* Problem to work on: The data must be given again in full, with no line altered.

Top of Listed records

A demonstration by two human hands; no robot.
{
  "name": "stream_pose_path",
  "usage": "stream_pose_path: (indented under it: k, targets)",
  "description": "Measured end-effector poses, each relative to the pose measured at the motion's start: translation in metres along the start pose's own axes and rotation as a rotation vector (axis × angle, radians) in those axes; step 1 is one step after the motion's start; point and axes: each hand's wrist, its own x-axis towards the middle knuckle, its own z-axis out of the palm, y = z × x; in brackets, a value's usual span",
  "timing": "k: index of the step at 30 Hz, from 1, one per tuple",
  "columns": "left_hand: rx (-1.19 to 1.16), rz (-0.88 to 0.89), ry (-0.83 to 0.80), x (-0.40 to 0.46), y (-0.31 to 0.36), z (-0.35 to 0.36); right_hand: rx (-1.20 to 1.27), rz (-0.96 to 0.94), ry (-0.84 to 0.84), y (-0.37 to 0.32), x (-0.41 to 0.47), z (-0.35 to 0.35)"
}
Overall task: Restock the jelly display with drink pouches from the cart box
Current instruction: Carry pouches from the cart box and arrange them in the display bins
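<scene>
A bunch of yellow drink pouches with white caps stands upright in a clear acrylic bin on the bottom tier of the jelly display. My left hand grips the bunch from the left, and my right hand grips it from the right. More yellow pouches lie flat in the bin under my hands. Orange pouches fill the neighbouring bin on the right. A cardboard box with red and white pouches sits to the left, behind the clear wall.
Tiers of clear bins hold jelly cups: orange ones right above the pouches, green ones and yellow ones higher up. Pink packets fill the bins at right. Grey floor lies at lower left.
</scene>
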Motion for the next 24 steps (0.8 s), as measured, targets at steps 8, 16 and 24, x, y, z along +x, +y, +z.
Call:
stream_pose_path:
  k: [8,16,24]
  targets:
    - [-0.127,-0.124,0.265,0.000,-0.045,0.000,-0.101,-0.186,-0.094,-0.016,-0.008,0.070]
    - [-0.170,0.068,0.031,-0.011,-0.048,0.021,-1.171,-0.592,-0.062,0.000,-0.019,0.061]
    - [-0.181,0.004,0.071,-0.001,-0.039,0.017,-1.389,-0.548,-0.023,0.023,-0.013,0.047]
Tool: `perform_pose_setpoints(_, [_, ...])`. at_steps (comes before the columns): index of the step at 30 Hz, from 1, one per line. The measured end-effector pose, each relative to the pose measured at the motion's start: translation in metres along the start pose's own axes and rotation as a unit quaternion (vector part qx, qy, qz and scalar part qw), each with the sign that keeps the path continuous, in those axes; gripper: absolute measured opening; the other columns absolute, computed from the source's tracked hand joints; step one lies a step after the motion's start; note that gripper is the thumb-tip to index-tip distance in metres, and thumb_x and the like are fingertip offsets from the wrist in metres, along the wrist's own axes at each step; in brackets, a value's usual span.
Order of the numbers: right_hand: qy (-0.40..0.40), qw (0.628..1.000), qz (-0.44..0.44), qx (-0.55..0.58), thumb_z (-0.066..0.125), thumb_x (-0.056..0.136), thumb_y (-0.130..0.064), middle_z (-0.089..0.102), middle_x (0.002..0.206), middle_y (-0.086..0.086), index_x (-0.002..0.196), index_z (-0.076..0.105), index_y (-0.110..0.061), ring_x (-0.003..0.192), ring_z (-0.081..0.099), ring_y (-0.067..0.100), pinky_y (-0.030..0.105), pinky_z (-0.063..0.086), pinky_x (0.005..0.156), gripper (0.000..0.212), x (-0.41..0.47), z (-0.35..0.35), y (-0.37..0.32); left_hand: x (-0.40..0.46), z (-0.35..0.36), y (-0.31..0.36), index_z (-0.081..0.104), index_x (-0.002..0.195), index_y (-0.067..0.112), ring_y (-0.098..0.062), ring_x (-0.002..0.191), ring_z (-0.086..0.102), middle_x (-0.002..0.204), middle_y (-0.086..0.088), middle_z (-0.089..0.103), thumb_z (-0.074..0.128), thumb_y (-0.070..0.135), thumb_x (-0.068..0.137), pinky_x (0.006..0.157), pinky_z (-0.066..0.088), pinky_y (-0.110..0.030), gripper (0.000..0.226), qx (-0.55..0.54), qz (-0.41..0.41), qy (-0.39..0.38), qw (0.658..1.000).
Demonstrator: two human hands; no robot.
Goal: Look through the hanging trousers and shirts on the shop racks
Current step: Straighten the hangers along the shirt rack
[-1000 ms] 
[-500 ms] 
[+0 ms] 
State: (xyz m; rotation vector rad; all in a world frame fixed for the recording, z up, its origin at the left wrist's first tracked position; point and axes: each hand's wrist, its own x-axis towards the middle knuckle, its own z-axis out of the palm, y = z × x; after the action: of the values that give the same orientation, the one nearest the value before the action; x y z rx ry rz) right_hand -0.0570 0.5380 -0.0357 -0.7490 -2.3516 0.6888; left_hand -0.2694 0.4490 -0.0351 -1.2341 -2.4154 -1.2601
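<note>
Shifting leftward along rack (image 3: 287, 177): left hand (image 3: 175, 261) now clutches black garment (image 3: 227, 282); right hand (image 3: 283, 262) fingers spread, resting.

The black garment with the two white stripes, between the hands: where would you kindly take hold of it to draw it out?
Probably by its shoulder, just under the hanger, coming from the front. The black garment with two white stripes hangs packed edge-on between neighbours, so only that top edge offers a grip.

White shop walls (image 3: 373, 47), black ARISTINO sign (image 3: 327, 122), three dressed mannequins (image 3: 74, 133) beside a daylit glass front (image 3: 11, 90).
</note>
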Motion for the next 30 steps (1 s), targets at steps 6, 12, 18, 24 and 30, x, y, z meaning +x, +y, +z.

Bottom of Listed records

* Solution to this exercise:
A demonstration by two human hands; no robot.
{
  "name": "stream_pose_path",
  "usage": "stream_pose_path: (indented under it: k, targets)",
  "description": "Measured end-effector poses, each relative to the pose measured at the motion's start: translation in metres along the start pose's own axes and rotation as a rotation vector (axis × angle, radians) in those axes; step 1 is one step after the motion's start; point and axes: each hand's wrist, its own x-axis towards the middle knuckle, its own z-axis out of the palm, y = z × x; in brackets, a value's usual span",
  "timing": "k: index of the step at 30 Hz, from 1, one per tuple",
  "columns": "left_hand: rx (-1.19 to 1.16), rz (-0.88 to 0.89), ry (-0.83 to 0.80), x (-0.40 to 0.46), y (-0.31 to 0.36), z (-0.35 to 0.36); right_hand: rx (-1.20 to 1.27), rz (-0.96 to 0.94), ry (-0.84 to 0.84), y (-0.37 to 0.32), x (-0.41 to 0.47), z (-0.35 to 0.35)"
}
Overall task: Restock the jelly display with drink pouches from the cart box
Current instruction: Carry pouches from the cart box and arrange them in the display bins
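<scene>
A bunch of yellow drink pouches with white caps stands upright in a clear acrylic bin on the bottom tier of the jelly display. My left hand grips the bunch from the left, and my right hand grips it from the right. More yellow pouches lie flat in the bin under my hands. Orange pouches fill the neighbouring bin on the right. A cardboard box with red and white pouches sits to the left, behind the clear wall.
Tiers of clear bins hold jelly cups: orange ones right above the pouches, green ones and yellow ones higher up. Pink packets fill the bins at right. Grey floor lies at lower left.
</scene>
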Motion for the next 24 steps (0.8 s), as measured, targets at steps 8, 16 and 24, x, y, z along +x, +y, +z.
Call:
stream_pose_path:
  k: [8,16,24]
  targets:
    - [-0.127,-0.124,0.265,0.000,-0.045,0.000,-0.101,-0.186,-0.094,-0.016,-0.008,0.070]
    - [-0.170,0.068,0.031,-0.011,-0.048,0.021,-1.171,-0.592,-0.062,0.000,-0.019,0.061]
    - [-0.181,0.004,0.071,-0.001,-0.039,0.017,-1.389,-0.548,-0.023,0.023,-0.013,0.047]
Tool: `perform_pose_setpoints(_, [_, ...])`. at_steps (comes before the columns): index of the step at 30 Hz, from 1, one per line. The measured end-effector pose, each relative to the pose measured at the motion's start: translation in metres along the start pose's own axes and rotation as a unit quaternion (vector part qx, qy, qz and scalar part qw), each with the sign that keeps the path continuous, in those axes; gripper: absolute measured opening; the other columns absolute, computed from the source's tracked hand joints; step one lies a step after the motion's start; note that gripper is the thumb-tip to index-tip distance in metres, and thumb_x and the like are fingertip offsets from the wrist in metres, along the wrist's own axes at each step; in brackets, a value's usual span.
Order of the numbers: right_hand: qy (-0.40..0.40), qw (0.628..1.000), qz (-0.44..0.44), qx (-0.55..0.58), thumb_z (-0.066..0.125), thumb_x (-0.056..0.136), thumb_y (-0.130..0.064), middle_z (-0.089..0.102), middle_x (0.002..0.206), middle_y (-0.086..0.086), index_x (-0.002..0.196), index_z (-0.076..0.105), index_y (-0.110..0.061), ring_x (-0.003..0.192), ring_z (-0.081..0.099), ring_y (-0.067..0.100), pinky_y (-0.030..0.105), pinky_z (-0.063..0.086), pinky_x (0.005..0.156), gripper (0.000..0.212), x (-0.41..0.47), z (-0.35..0.35), y (-0.37..0.32); left_hand: x (-0.40..0.46), z (-0.35..0.36), y (-0.31..0.36), index_z (-0.081..0.104), index_x (-0.002..0.195), index_y (-0.067..0.112), ring_y (-0.098..0.062), ring_x (-0.002..0.191), ring_z (-0.086..0.102), middle_x (-0.002..0.204), middle_y (-0.086..0.088), middle_z (-0.089..0.103), thumb_z (-0.074..0.128), thumb_y (-0.070..0.135), thumb_x (-0.068..0.137), pinky_x (0.006..0.157), pinky_z (-0.066..0.088), pinky_y (-0.110..0.030), gripper (0.000..0.226), qx (-0.55..0.54), qz (-0.41..0.41), qy (-0.39..0.38), qw (0.658..1.000).
Demonstrator: two human hands; no robot.
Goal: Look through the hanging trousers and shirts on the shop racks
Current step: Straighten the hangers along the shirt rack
[-1000 ms] 
[-500 ms] 
[+0 ms] 
State: (xyz m; rotation vector rad; all in a world frame fixed for the recording, z up, its origin at the left wrist's first tracked position; point and axes: each hand's wrist, its own x-axis towards the middle knuckle, its own z-axis out of the palm, y = z × x; after the action: of the values that give the same orientation, the one nearest the value before the action; x y z rx ry rz) right_hand -0.0570 0.5380 -0.0357 -0.7490 -2.3516 0.6888; left_hand -0.2694 0.4490 -0.0351 -1.2341 -2.4154 -1.2601
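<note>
Shifting leftward along rack (image 3: 287, 177): left hand (image 3: 175, 261) now clutches black garment (image 3: 227, 282); right hand (image 3: 283, 262) fingers spread, resting.

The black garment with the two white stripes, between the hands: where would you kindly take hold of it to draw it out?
Probably by its shoulder, just under the hanger, coming from the front. The black garment with two white stripes hangs packed edge-on between neighbours, so only that top edge offers a grip.

White shop walls (image 3: 373, 47), black ARISTINO sign (image 3: 327, 122), three dressed mannequins (image 3: 74, 133) beside a daylit glass front (image 3: 11, 90).
</note>
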Motion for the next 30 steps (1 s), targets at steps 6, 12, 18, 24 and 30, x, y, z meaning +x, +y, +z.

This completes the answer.